# WHAT IS NEEDED
Reproduce the whole listing exactly, omitting any picture it holds.

:::

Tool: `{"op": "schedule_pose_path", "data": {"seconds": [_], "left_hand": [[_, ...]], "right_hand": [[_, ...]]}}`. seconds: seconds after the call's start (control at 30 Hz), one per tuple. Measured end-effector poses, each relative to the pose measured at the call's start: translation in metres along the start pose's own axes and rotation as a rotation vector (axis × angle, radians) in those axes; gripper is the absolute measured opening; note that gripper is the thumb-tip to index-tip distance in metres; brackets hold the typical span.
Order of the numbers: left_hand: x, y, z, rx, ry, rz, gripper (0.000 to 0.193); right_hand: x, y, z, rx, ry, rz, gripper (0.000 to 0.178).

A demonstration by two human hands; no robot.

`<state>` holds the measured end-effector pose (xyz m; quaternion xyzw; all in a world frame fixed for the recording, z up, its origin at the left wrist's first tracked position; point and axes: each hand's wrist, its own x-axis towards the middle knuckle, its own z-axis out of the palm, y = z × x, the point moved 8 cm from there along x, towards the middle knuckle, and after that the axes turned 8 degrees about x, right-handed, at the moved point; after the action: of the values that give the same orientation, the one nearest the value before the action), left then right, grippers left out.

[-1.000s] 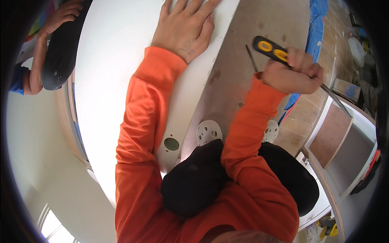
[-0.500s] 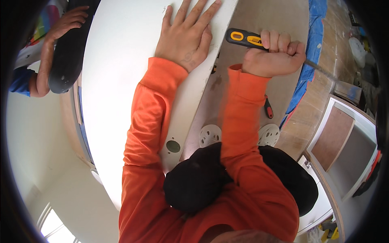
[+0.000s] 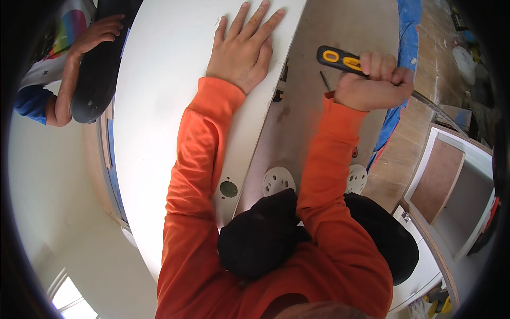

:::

# WRITTEN ANSWER
Tool: `{"op": "schedule_pose_path", "data": {"seconds": [_], "left_hand": [[_, ...]], "right_hand": [[_, ...]]}}`. seconds: seconds after the call's start (control at 30 Hz), one per tuple. Measured end-effector poses, each relative to the pose measured at the call's start: translation in metres along the start pose's own axes and rotation as a rotation vector (axis × angle, radians) in those axes; gripper is the absolute measured opening; note that gripper is the thumb-tip to index-tip distance in metres; brackets hold the typical span.
Order of the numbers: left_hand: x, y, z, rx, ry, rz, gripper (0.000 to 0.193); right_hand: x, y, z, rx, ry, rz, gripper (0.000 to 0.178).

A demonstration by two human hands; no robot.

`<state>` holds the measured end-effector pose (xyz m; quaternion xyzw; all in a world frame fixed for the recording, z up, its origin at the left wrist's first tracked position; point and axes: each hand's wrist, its own x-axis towards the middle knuckle, its own z-axis out of the palm, y = z × x, the point moved 8 cm from there along x, towards the middle knuckle, and after that the axes turned 8 degrees about x, right-handed, at the moved point; after the action: of the values that give the same orientation, the one nearest the value before the action), left then right, grippers left out.

[-1.000s] 
[-0.500s] 
[+0.000s] 

There is no more to this output.